In both Mexico and Costa Rica, violence has a significant negative effect on the likelihood of out-migration to the United States, acting to deter rather than instigate movement north of the border. In the case of Costa Rica, moreover, the effect is strong, robust, and highly significant. Although homicide in that country is rare and varies little over time, migratory decision making within households nonetheless appears to be quite sensitive to even small perturbations in the level of lethal violence over time.

While the direction of the effect of violence is the same in both Costa Rica and Mexico, the effect of relative GDP works in opposite directions. Whereas rising relative GDP (a declining gap with the United States) lowers the odds of out-migration from Mexico, it raises the odds of out-migration from Costa Rica. Thus, whereas structural transformation in both nations was associated with a relative deterioration in economic performance, in Costa Rica this deterioration reduced the likelihood of international migration (since the relative GDP coefficient is positive, a decline in GDP lowers the odds of out-migration), but in Mexico structural transformation increased the odds of leaving for the United States (since the GDP coefficient is negative, a decline raises the odds of out-migration). In addition, whereas the shift to economic openness had no direct effect on international migration in Mexico, the effect was significant and positive in the case of Costa Rica.

We also found cross-national differences in the effect of several control variables. Although social capital theory is vindicated in both settings by the strong and powerful effect of having family members with prior U.S. migratory experience, and whereas the unemployed are extremely unlikely to emigrate from either nation, departure to the United States is more highly selective of demographic characteristics, wealth, and human capital in Mexico than in Costa Rica. In the former country, we observe the characteristic curvilinear effect of age on the odds of international migration, whereas in the latter we do not. Likewise, possession of physical capital assets such as a business enterprise and real estate, as well as human capital assets such as education, substantially lowers the probability of out-migration among Mexican households but not those in Costa Rica.

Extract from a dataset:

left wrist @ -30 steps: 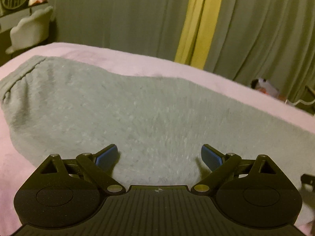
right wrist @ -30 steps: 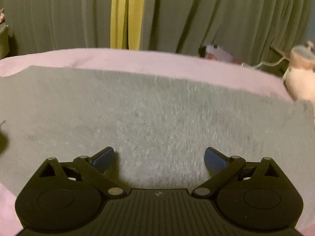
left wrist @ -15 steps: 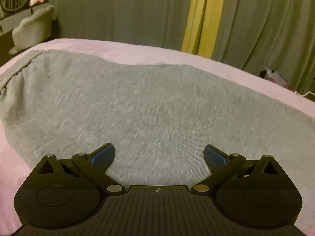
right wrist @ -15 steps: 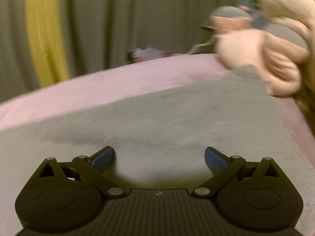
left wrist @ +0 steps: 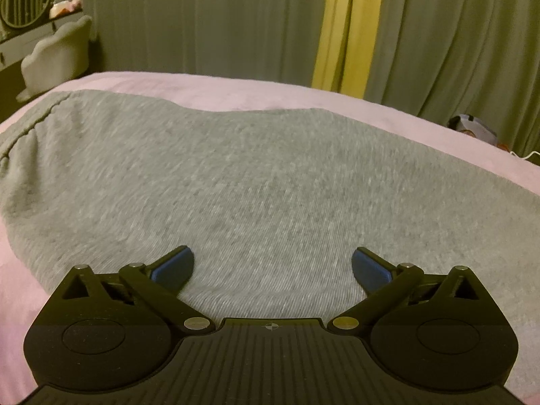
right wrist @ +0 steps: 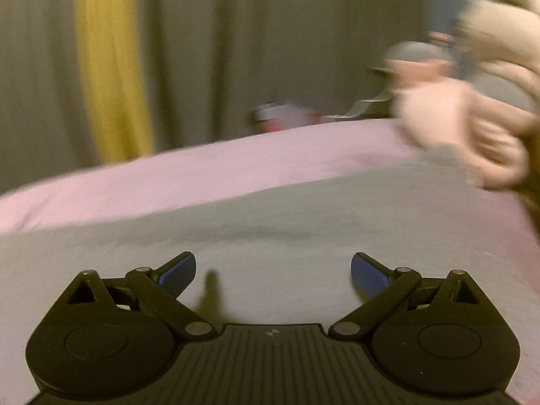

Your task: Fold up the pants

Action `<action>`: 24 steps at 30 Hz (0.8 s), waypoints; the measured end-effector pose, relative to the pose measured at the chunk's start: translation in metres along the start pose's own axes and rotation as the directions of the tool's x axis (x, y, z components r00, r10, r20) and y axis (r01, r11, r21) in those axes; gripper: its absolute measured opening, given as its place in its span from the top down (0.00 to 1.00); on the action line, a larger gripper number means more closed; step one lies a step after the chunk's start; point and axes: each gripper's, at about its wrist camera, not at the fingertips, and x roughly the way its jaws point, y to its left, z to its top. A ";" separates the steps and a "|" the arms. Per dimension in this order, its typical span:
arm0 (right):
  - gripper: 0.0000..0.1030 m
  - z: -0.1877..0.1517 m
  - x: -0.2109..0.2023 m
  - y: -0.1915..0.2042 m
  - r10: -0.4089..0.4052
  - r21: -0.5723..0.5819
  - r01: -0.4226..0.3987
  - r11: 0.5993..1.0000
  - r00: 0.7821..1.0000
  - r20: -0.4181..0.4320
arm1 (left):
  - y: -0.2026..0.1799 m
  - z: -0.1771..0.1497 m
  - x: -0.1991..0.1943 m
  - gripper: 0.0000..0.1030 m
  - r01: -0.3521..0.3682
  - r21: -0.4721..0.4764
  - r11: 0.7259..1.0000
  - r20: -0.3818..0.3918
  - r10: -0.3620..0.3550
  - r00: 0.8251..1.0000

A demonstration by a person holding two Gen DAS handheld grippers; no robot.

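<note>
We find the grey pants [left wrist: 270,182] spread flat on the pink bedspread [left wrist: 209,87], their long axis running across both sets of fingers. Our left gripper [left wrist: 271,266] and right gripper [right wrist: 273,271] hang spread wide over the cloth, holding nothing. The knit looks soft and limp (the right view is blurred), its seamed end lying nearer our left gripper.
</note>
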 end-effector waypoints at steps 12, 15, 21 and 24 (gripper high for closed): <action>0.04 -0.008 0.014 -0.034 -0.150 0.079 0.154 0.985 0.987 -0.061 | -0.002 0.000 -0.002 0.00 -0.008 0.014 1.000 0.003 0.008 1.000; 0.04 -0.011 0.011 -0.032 -0.151 0.065 0.156 0.986 0.986 -0.072 | 0.001 0.000 -0.005 0.00 0.005 -0.007 1.000 0.018 -0.005 1.000; 0.04 -0.016 0.011 -0.037 -0.151 0.073 0.158 0.985 0.985 -0.087 | 0.009 0.002 -0.020 0.00 0.076 -0.045 0.996 0.085 -0.072 0.994; 0.04 -0.018 0.008 -0.034 -0.158 0.087 0.166 0.982 0.983 -0.091 | 0.007 0.003 -0.022 0.00 0.094 -0.025 0.995 0.095 -0.091 0.991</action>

In sum, although both Costa Rica and Mexico underwent similar transitions to a neoliberal economic order over the past twenty years, the migratory response was quite different in the two settings. In Mexico, the structural economic transformation had no direct effect on migration but was accompanied by lagging national income that promoted migration to the United States, whereas in Costa Rica the transformation itself had a direct effect in promoting emigration but the accompanying stagnation of income decreased rather than increased the likelihood of migration to the United States. Among those who did leave, moreover, emigrants from Mexico tended to come from younger households that lacked property, business enterprises, and educational resources; whereas emigrants from Costa Rican households were not selective of these characteristics. The principal points of similarity concerned the effects of social capital and violence. Having relatives with prior U.S. experience greatly increased the odds of out-migration from both places, whereas increases in lethal violence reduced the probability of emigration to the United States in both places. Although households in both countries were sensitive to variations in the murder rate, in neither country was structural change itself associated with any increase in lethal violence.

Guatemala and Nicaragua

Unlike Mexico and Costa Rica, both Guatemala and Nicaragua experienced violent civil wars and mass killings in addition to structural economic change during the 1980s and 1990s. Table 5 presents event history analyses of out-migration from these two nations. In the model for Nicaragua, we included the index of U.S. Contra involvement developed by Lundquist and Massey (2005), as their earlier work showed it to be a critical determinant of out-migration from that country. Our preliminary analyses indicated that the Contra intervention had no significant effect on emigration from Guatemala or the two other countries under consideration.

TABLE 5.

Effect of Deadly Violence on the Likelihood of Taking a First Trip to the United States from Guatemala and Nicaragua: 1979–2003

Guatemala
Nicaragua
B SE B SE
Violence indicator
 Smoothed homicide rate −0.002 0.008 0.052*** 0.021
Political economy
 GDP relative to U.S. −0.002 0.130 0.101 0.070
 Economic openness −0.033 0.021 −0.020* 0.011
 U.S. Contra involvement 0.007**** 0.002
Demographic status
 Age of head 0.285*** 0.095 0.168*** 0.064
 Age squared −0.005*** 0.001 −0.002*** 0.001
 Minors in household 0.081 0.100 −0.089 0.080
Assets owned
 Farmland 0.040 0.408 −0.224 0.441
 Real estate −0.425 0.297 0.197 0.238
 Business −0.910** 0.372 0.424* 0.252
Human capital
 Schooling 0.020 0.037 −0.017 0.028
 Spouse’s schooling 0.062 0.039 0.135**** 0.034
Social capital
 Family in U.S. 0.639*** 0.225 0.922**** 0.110
Head’s occupation
 Agriculture
 Unskilled manual 1.280 0.796 0.032 0.526
 Skilled manual 0.878*** 0.312 −0.304 0.365
 Unemployed −0.184 0.825 0.625* 0.360
Spouse’s labor force status
 Spouse employed −0.496 0.346 −0.442** 0.225
Constant −8.222**** 1.833 −12.787**** 2.417
Chi-square 69.7**** 158.6
Pseudo R-squared .095**** .124****
Person-years 9,154 24,227
*

p < .10.

**

p < .05.

***

p < .01.

****

p < .001.

Despite extreme variations in the level of lethal violence over time in Guatemala, the likelihood of international migration was not significantly predicted by variations in the homicide rate; nor were the odds of U.S. emigration related to either of the political-economic indicators. Guatemala, of course, experienced the least marked economic transition of the countries considered here, and migration to the United States was tied more to variations in the circumstances of individual households, with emigration being concentrated among younger families headed by a skilled worker who did not own a business enterprise and had immediate family members with U.S. experience.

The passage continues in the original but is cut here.